News Desk: Ian Livingstone Wants Nintendo to Go Third Party

“A whole generation of young people will miss out on their games.”

By Po-Yi Ho. Posted 06/06/2013 13:00 3 Comments     ShareThis

Eidos life president Ian Livingstone, speaking at the Bristol Games Hub, claimed “Nintendo should have their IPs on every platform, otherwise a whole generation of young people will miss out on their games.” First things first, I think Livingstone meant a whole generation of young “Americans.” Youngsters in Japan are doing just fine.

I do like Livingstone’s choice of words when it comes to having IPs on every “platform.” There has been a big shift towards mobile gaming, and Livingstone might have been suggesting that Nintendo should have their IPs on mobile platforms. I am completely confounded by this shift, since games on mobile platforms simply cannot compare to games on consoles, any console. Imagine playing Zelda on your tablet and on the go. You can’t.

Nintendo is a storied company in both hardware and software. Maybe Nintendo should start making its own smartphones, otherwise a whole generation of young Americans will miss out on their games.

Source: IGN

3 Responses to “News Desk: Ian Livingstone Wants Nintendo to Go Third Party”

  • 1244 points
    lukas85 says...

    the day nintendo makes games for another companies i will stop playing video games!

  • 1379 points
    xeacons says...

    Coming from a guy who refuses to make games for Nintendo, he’s got no room to talk. Besides, if kids today want Nintendo games, they know where to find them.

  • 1555 points
    penduin says...

    It’s obvious to anyone here, but must not be clear to the average schmoe (this Livingstone guy included) that by and large there is no separation of Nintendo’s games from its hardware.
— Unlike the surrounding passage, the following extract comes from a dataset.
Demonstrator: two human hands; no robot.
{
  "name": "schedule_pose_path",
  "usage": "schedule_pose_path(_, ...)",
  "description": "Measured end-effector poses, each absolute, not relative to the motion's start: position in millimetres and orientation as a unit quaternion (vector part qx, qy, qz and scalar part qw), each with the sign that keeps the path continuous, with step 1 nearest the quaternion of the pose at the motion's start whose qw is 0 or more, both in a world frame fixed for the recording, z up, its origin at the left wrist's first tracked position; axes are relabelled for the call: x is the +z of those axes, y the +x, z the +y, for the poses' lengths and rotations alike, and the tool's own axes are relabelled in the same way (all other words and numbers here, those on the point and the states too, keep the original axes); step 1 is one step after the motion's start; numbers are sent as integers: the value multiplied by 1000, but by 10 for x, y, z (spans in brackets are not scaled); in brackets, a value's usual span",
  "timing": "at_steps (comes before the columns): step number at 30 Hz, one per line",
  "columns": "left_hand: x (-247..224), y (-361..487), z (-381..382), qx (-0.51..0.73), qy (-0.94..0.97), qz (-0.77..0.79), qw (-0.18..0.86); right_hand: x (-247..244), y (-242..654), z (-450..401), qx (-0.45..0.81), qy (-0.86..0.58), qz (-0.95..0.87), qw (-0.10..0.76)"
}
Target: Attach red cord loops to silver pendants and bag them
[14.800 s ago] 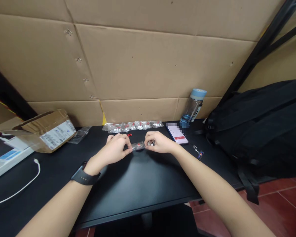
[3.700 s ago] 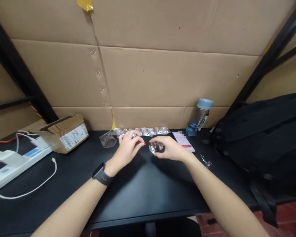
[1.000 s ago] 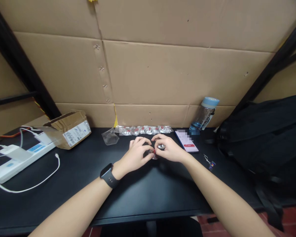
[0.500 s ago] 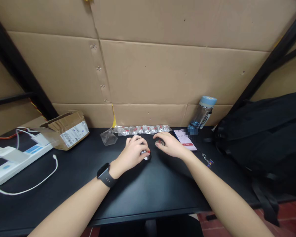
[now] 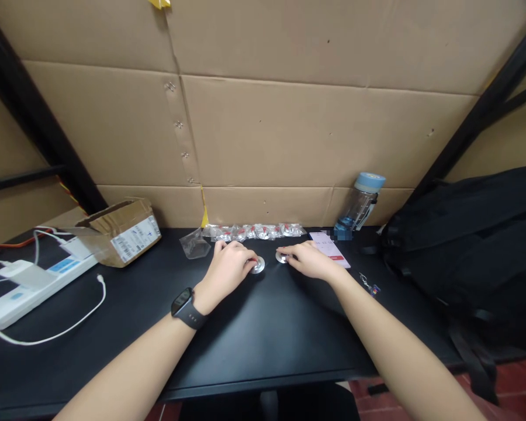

    Super Mario Bros without a D-pad and two action buttons? Ridiculous. Forget about it. Wouldn’t be the same, wouldn’t be right. Ocarina of Time without an analog stick? Wii Sports without the Wii remote? Same deal. Yes, you could technically map all this gameplay to a touchscreen or a keyboard, but that’s not how these games were made, that’s not how they’re meant to be enjoyed, and they’d be missing a huge part of what makes them great.

    To Nintendo, a game isn’t just another piece of software, it’s an experience. It includes not just the routines for drawing specific shapes on-screen but the physical interaction with specific real-world objects. Maybe some people, maybe even a “whole generation” of people don’t understand the difference, since they were introduced to gaming on platforms where controls are an afterthought by comparison. But all it takes is playing a first-rate Nintendo title on its intended hardware. There is no substitute.